JavaScript Strings and Encodings: Characters, Bytes, and Unicode
JavaScript strings look simple, but they sit on top of Unicode and character encodings. If you have ever seen unexpected string lengths, broken emoji, or encoding errors when sending text over the network, this topic explains why.
Quick answer: JavaScript strings are sequences of UTF-16 code units, not raw bytes and not always one-character-per-unit. Use Unicode-aware APIs like TextEncoder, TextDecoder, and string iteration helpers when you need correct encoding or character handling.
Difficulty: Beginner to Intermediate
You'll understand this better if you know: basic JavaScript strings, arrays, and that computers store text as numbers behind the scenes.
1. What Is JavaScript Strings and Encodings?
In JavaScript, a string is text stored as a sequence of UTF-16 code units. An encoding is the rule that turns text into bytes and bytes back into text. JavaScript handles the string value in memory, while encodings matter when text crosses boundaries such as files, URLs, HTTP requests, or browser storage.
- A string is a text value such as "hello" or "café".
- UTF-16 is JavaScript’s internal string representation.
- UTF-8 is the most common encoding for files, web pages, and network data.
- Some visible characters, especially emoji and many non-Latin symbols, may take more than one code unit.
That difference is why "🙂".length is not 1 in JavaScript, even though the emoji looks like a single character.
2. Why JavaScript Strings and Encodings Matter
Most beginner code works fine with plain English text, but real applications quickly encounter accents, emoji, multilingual names, and data that must be encoded for transport. If you ignore encodings, you can display corrupted text, count characters incorrectly, or generate invalid URLs.
This topic matters whenever you:
- send text to APIs or servers
- read files or binary data as text
- build form submissions and URLs
- count characters for validation or limits
- process user-generated content in many languages
When text only stays inside a JavaScript program and never leaves it, you usually do not need to think about byte encodings. Once text leaves JavaScript, encoding becomes important.

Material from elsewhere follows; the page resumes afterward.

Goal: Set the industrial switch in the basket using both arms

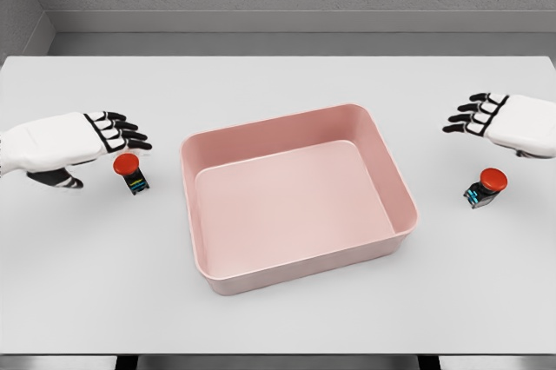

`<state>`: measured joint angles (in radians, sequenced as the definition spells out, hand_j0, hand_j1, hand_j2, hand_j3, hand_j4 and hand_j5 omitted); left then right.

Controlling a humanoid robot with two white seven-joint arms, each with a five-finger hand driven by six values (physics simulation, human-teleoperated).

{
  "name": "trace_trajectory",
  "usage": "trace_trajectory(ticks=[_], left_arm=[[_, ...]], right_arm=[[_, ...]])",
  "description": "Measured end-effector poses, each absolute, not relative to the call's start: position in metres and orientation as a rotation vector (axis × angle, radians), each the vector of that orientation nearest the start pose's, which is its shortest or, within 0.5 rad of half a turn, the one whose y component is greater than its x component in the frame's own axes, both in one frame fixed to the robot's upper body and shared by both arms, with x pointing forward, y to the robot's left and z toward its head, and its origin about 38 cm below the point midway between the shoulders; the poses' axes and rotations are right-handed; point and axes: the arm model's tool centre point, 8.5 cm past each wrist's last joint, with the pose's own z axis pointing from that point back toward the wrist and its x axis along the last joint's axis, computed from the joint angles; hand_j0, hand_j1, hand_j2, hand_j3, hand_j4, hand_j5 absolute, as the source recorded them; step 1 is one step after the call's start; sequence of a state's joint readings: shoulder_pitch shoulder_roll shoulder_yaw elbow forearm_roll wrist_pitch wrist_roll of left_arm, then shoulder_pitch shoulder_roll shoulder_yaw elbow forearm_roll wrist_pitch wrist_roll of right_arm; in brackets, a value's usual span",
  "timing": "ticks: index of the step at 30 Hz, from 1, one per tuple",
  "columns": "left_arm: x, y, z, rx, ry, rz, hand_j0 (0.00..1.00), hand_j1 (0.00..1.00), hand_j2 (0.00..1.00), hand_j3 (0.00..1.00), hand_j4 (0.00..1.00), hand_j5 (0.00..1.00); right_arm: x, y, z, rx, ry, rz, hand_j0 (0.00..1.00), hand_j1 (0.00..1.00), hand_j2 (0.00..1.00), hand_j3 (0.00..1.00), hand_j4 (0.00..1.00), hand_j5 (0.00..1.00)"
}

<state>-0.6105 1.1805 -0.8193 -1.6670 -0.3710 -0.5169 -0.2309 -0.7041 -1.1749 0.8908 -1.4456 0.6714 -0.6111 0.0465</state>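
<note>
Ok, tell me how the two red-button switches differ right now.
The left switch lies left of the pink basket, right by the left hand; the right switch lies right of it, clearly below the right hand. Their red caps tilt opposite ways. Both rest on the table, ungrasped and outside the basket.

Pink basket (295,201) mid-table, nothing inside. Left hand (74,144) open above a red-capped switch (129,171). Right hand (508,124) open near another switch (486,188).

Two red-capped industrial switches (130,170) (486,186), one pink basket (382,148), two white robot hands (65,142) (512,122) on one table (278,83).
</note>
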Motion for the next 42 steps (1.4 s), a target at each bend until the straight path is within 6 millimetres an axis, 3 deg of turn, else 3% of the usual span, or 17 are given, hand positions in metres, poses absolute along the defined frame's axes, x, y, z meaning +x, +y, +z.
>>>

3. Basic Syntax or Core Idea
String literals
JavaScript lets you create strings with single quotes, double quotes, or backticks. The encoding details are not visible in the syntax, but they affect how the string behaves.
const greeting = "Hello";
const city = 'São Paulo';
const emoji = `🙂`;These values are strings, but they may contain different underlying code units depending on the characters used.

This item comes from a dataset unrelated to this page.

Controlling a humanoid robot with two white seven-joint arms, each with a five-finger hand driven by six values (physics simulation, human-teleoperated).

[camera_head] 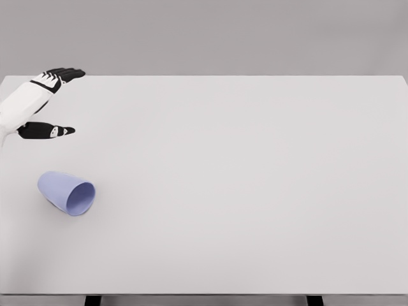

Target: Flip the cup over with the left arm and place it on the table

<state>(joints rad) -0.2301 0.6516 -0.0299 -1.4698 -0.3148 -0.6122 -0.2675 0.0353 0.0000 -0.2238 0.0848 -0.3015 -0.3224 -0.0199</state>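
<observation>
One cup (pixel 66 192) on show here, a single lavender one, and that is the whole tally of loose objects. One table (pixel 255 178) carries it. One robot hand (pixel 44 102) is in the picture, the left, so the count reads one, one and one.

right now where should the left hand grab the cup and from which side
Grip the cup around its side wall, near mid-body. It lies on its side on the table, open mouth facing lower right, closed base toward upper left. The left hand hovers open just beyond it, so probably come down from above and the far side, fingers spanning the rounded wall, clear of the rim.
</observation>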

String length versus user-perceived characters
The length property counts UTF-16 code units, not visible letters or grapheme clusters.
const plain = "cat";
const accented = "café";
const smile = "🙂";
console.log(plain.length); // 3
console.log(accented.length); // 4
console.log(smile.length); // 2The emoji looks like one character, but JavaScript stores it using two UTF-16 code units.
Encoding and decoding text
Use TextEncoder to turn a string into UTF-8 bytes, and TextDecoder to convert bytes back into text.
const text = "café 🙂";
const encoder = new TextEncoder();
const bytes = encoder.encode(text);
const decoder = new TextDecoder();
const roundTrip = decoder.decode(bytes);
console.log(bytes); // Uint8Array
console.log(roundTrip); // "café 🙂"This is the standard pattern for working with bytes and text in modern JavaScript.
4. Step-by-Step Examples
Example 1: Checking length for basic ASCII text
For simple ASCII text, string length usually matches the number of visible characters.
const username = "devdocs";
console.log(username.length); // 7This works as expected because every character fits in one UTF-16 code unit.
Example 2: Seeing the difference with emoji
Emoji often use surrogate pairs in UTF-16, which makes length surprising.
const flag = "🇫🇷";
console.log(flag.length); // 4
console.log([...flag].length); // 2The spread operator iterates code points, which is closer to what developers often expect than raw length.
Example 3: Encoding a string for transport
When you need bytes, encode the string explicitly instead of assuming a string is already bytes.
const message = "Hello, 世界";
const bytes = new TextEncoder().encode(message);
console.log(bytes.length);UTF-8 uses one byte for many ASCII characters and multiple bytes for non-ASCII characters.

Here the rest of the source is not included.